Jens Axboe <axboe@xxxxxxxxx> · Sat, 25 Aug 2018 09:41:10 -0600

On 8/24/18 2:41 PM, Jens Axboe wrote:
> On 8/24/18 2:33 PM, Anchal Agarwal wrote:
>> On Fri, Aug 24, 2018 at 12:50:44PM -0600, Jens Axboe wrote:
>>> On 8/24/18 12:12 PM, Anchal Agarwal wrote:
>>>> That's totally fair. As compared to before the patch it was way too high
>>>> and my test case wasn't even running due to the thunderign herd issues and
>>>> queue re-ordering. Anyways as I also mentioned before 10 times 
>>>> contention is not too bad since its not really affecting much the number of
>>>> files read in my applciation. Also, you are right waking up N tasks seems 
>>>> plausible. 
>>>
>>> OK, I'm going to take that as a positive response. I'm going to propose
>>> the last patch as the final addition in this round, since it does fix a
>>> gap in the previous. And I do think that we need to wake as many tasks
>>> as can make progress, otherwise we're deliberately running the device at
>>> a lower load than we should.
>>>
>>>> My application is somewhat similar to database workload. It does uses fsync 
>>>> internally also. So what it does is it creates files of random sizes with 
>>>> random contents. It stores the hash of those files in memory.
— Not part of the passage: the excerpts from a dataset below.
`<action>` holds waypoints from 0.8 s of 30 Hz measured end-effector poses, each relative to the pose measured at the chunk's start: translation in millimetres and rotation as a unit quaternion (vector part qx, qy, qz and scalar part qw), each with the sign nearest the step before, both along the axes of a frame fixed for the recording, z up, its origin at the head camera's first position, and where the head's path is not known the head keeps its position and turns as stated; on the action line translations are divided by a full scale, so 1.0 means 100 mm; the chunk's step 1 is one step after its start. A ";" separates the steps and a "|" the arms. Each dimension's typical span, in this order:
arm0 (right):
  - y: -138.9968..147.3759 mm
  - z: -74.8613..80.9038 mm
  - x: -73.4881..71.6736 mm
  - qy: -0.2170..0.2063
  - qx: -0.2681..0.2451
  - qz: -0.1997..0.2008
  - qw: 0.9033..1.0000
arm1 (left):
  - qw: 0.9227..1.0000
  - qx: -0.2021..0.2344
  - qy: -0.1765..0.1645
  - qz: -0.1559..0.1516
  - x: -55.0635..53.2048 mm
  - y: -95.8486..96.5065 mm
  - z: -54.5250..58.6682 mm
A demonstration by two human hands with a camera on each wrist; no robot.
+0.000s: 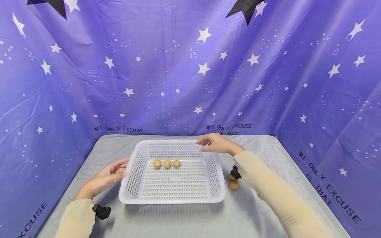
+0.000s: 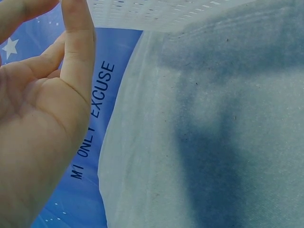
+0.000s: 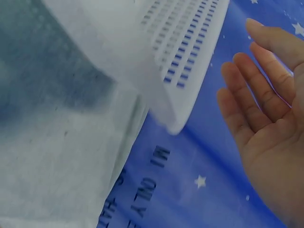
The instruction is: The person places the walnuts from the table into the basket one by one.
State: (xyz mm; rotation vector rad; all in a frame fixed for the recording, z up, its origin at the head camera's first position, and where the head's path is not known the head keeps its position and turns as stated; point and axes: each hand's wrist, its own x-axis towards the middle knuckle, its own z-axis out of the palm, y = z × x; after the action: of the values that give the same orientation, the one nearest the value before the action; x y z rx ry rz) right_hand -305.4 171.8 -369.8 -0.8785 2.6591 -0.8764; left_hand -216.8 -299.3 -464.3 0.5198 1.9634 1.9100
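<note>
A white perforated plastic basket (image 1: pixel 171 201) stands on the table, with three walnuts (image 1: pixel 167 164) in a row on its floor toward the back left. My left hand (image 1: pixel 108 173) is at the basket's left side, fingertips and thumb right at the rim. Over the far right corner of the basket is my right hand (image 1: pixel 218 143), its fingers loosely bent and nothing in them. In the right wrist view its palm (image 3: pixel 270 142) is bare beside the basket wall. Two more walnuts (image 1: pixel 233 185) lie right of the basket, one partly hidden by the right wrist's black camera.
A light grey cloth (image 1: pixel 166 221) covers the table. Purple curtains (image 1: pixel 178 72) with white stars and lettering hang behind and on both sides. Black cameras (image 1: pixel 102 211) are strapped at the sleeves. The right forearm (image 1: pixel 276 195) reaches across the table's right side.
</note>
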 end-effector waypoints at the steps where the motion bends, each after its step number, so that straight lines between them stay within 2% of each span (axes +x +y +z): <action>1: 0.05 0.01 0.02 0.001 -0.002 -0.004 1.000 | 1.000 -0.001 0.000 0.001 0.00 0.00 0.00; 6: 0.35 0.02 0.10 0.008 -0.018 -0.006 1.000 | 1.000 -0.001 -0.004 0.008 0.00 0.00 0.01; 10: 0.64 -0.06 0.13 0.008 -0.025 -0.016 1.000 | 1.000 0.004 -0.004 0.005 0.01 0.00 0.01; 24: 1.59 -0.59 0.36 -0.016 0.005 -0.087 0.996 | 1.000 0.011 0.001 -0.001 0.00 -0.01 0.00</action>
State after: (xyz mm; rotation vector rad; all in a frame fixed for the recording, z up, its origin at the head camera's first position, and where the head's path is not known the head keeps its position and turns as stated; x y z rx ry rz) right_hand -269.4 330.6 -428.4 -0.6319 2.7402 -0.9069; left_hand -216.5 -300.3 -463.9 0.5305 1.9451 1.9322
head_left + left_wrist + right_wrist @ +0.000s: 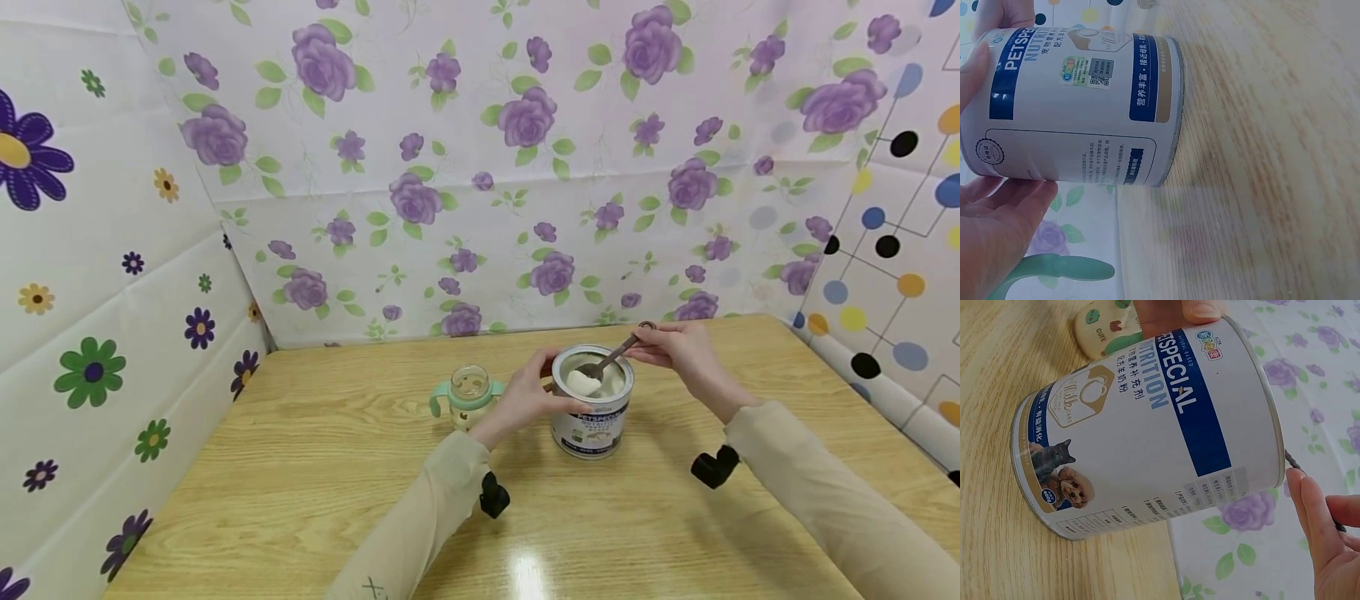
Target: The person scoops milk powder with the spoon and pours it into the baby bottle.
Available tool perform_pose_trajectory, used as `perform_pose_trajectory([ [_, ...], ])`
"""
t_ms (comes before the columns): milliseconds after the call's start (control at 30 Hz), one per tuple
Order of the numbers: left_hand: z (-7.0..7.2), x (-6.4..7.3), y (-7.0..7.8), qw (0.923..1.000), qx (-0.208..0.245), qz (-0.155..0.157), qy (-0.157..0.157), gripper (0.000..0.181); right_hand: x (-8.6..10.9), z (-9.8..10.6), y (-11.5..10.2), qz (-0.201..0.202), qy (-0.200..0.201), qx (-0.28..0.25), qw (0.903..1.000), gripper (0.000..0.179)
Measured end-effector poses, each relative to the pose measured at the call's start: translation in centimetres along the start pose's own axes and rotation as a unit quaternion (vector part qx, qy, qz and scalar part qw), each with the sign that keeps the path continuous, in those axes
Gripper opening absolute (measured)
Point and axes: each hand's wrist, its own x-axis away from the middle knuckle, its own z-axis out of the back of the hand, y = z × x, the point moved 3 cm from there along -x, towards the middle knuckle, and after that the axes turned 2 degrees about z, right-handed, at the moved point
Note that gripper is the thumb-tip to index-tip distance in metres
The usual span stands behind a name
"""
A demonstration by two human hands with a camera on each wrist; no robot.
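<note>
My left hand (525, 395) grips the side of a milk powder can (591, 427), fingers on the far side and thumb near the front rim. The can stands upright on the table, its top open. In the right wrist view its label shows a cat and a dog. My right hand (684, 357) pinches the handle end of a dark brown spoon (621, 348). The spoon slants down into the can's mouth, with a heap of white powder (583, 383) at its bowl. In the right wrist view the can hides most of the spoon.
A lidless baby bottle (469, 385) with mint-green handles stands just left of the can, partly behind my left hand. The wooden table (337, 467) meets a flowered cloth wall (420, 275) at the back. Patterned sheets hang on both sides.
</note>
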Motion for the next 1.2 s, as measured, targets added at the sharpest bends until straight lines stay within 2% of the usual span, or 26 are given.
perform_pose_trajectory([
  [167, 0.2, 0.7, 1.5, 0.9998, 0.017, 0.002, -0.008, 0.073, 0.0, 0.1, 0.0, -0.001, 0.005, -0.004, 1.0, 0.009],
  [267, 0.2, 1.1, 2.3, 0.9997, 0.02, 0.006, -0.011, 0.074, 0.0, 0.1, 0.1, 0.001, 0.016, -0.008, 0.9998, 0.021],
  [367, 0.1, 0.9, 1.8, 0.9998, 0.016, 0.012, -0.009, 0.073, 0.0, 0.2, 0.0, 0.003, 0.029, -0.011, 0.9995, 0.031],
  [500, 0.1, 0.4, 0.7, 0.9998, 0.006, 0.021, -0.005, 0.075, 0.0, 0.3, 0.0, 0.005, 0.035, -0.02, 0.9992, 0.023],
  [667, 0.1, 0.2, 0.6, 0.9996, -0.001, 0.028, -0.008, 0.081, -0.1, 0.3, -0.1, 0.01, 0.034, -0.025, 0.9991, 0.022],
  [767, 0.3, 0.2, 0.8, 0.9992, -0.013, 0.038, -0.008, 0.087, -0.1, 0.3, -0.1, 0.015, 0.037, -0.02, 0.999, 0.027],
  [867, 0.7, 0.2, 1.2, 0.9989, -0.024, 0.039, -0.007, 0.092, -0.1, 0.4, -0.2, 0.019, 0.039, -0.021, 0.9988, 0.023],
  [1200, 2.5, 0.6, 3.3, 0.9991, -0.039, 0.015, 0.003, 0.091, -0.2, 0.7, -0.5, 0.018, 0.046, -0.066, 0.9966, 0.013],
])
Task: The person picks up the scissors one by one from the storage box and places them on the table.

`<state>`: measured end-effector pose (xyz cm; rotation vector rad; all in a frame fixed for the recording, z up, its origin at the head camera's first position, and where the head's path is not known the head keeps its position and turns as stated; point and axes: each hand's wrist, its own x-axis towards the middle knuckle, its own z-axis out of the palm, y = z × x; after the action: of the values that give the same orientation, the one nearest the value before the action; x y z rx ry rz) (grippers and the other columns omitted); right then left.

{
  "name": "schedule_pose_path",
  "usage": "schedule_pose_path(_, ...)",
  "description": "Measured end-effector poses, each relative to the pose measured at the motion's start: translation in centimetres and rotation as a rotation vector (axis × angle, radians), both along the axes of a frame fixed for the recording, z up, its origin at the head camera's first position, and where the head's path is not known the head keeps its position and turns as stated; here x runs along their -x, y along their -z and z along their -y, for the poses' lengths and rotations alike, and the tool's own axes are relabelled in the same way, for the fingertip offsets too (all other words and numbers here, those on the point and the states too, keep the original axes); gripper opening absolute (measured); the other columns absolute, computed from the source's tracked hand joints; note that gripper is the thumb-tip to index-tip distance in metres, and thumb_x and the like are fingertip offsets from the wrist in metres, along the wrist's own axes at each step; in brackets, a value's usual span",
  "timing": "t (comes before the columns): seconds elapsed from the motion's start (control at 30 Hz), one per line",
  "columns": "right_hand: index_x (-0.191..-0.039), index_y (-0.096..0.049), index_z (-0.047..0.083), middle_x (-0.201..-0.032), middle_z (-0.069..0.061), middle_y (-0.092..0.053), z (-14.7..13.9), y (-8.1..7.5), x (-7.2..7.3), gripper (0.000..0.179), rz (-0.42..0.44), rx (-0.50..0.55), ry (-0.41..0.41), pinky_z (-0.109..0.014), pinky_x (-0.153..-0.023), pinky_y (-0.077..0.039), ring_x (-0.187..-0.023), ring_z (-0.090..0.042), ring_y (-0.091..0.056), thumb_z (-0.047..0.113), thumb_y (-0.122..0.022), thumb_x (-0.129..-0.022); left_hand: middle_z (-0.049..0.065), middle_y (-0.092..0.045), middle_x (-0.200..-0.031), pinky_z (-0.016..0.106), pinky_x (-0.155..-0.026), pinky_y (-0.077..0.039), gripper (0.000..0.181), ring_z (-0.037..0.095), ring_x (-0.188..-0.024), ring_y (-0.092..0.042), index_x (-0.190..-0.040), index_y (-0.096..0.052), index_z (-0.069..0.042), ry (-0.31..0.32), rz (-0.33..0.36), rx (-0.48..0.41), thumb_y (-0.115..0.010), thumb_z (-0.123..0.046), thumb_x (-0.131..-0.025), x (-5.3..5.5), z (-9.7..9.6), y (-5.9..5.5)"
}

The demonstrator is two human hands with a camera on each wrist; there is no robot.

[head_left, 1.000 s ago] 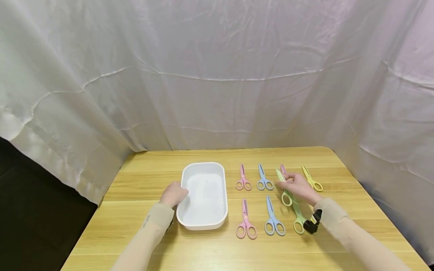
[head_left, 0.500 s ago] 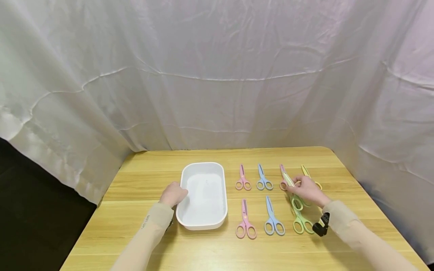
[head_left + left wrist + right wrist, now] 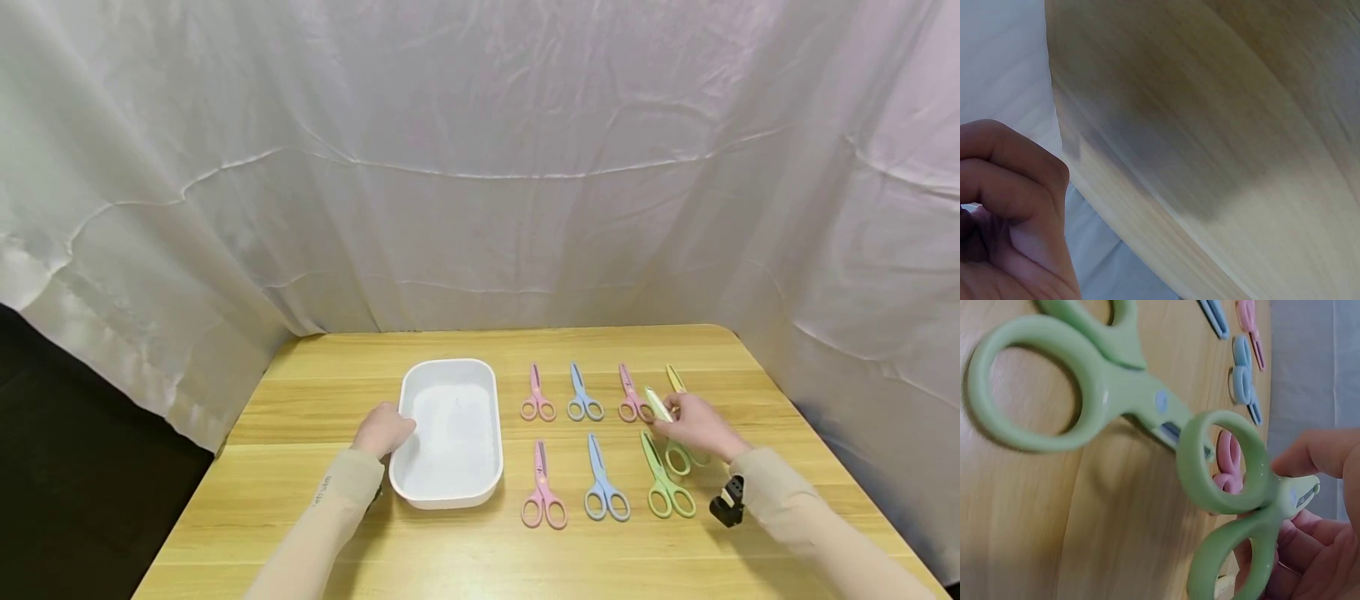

During the 
>>>> test it reads those files back from storage and checks their hashes. 
>>>
>>> How many tasks are running for your test?
>>>
>>> -- 
>>> Jens Axboe
>>>
>>>
>>
>> So there are 128 Concurrent reads/writes happening. Max files written before
>> reads start is 16384 and each file is of size 512KB. Does that answer your
>> question?
> 
> Yes it does, thanks. That's not a crazy amount of tasks or threads.
> 
>> BTW, I still have to test the last patch you send but by looking at the patch 
>> I assumed it will work anyways!
> 
> Thanks for the vote of confidence, I'd appreciate if you would give it a
> whirl. Your workload seems nastier than what I test with, so would be
> great to have someone else test it too.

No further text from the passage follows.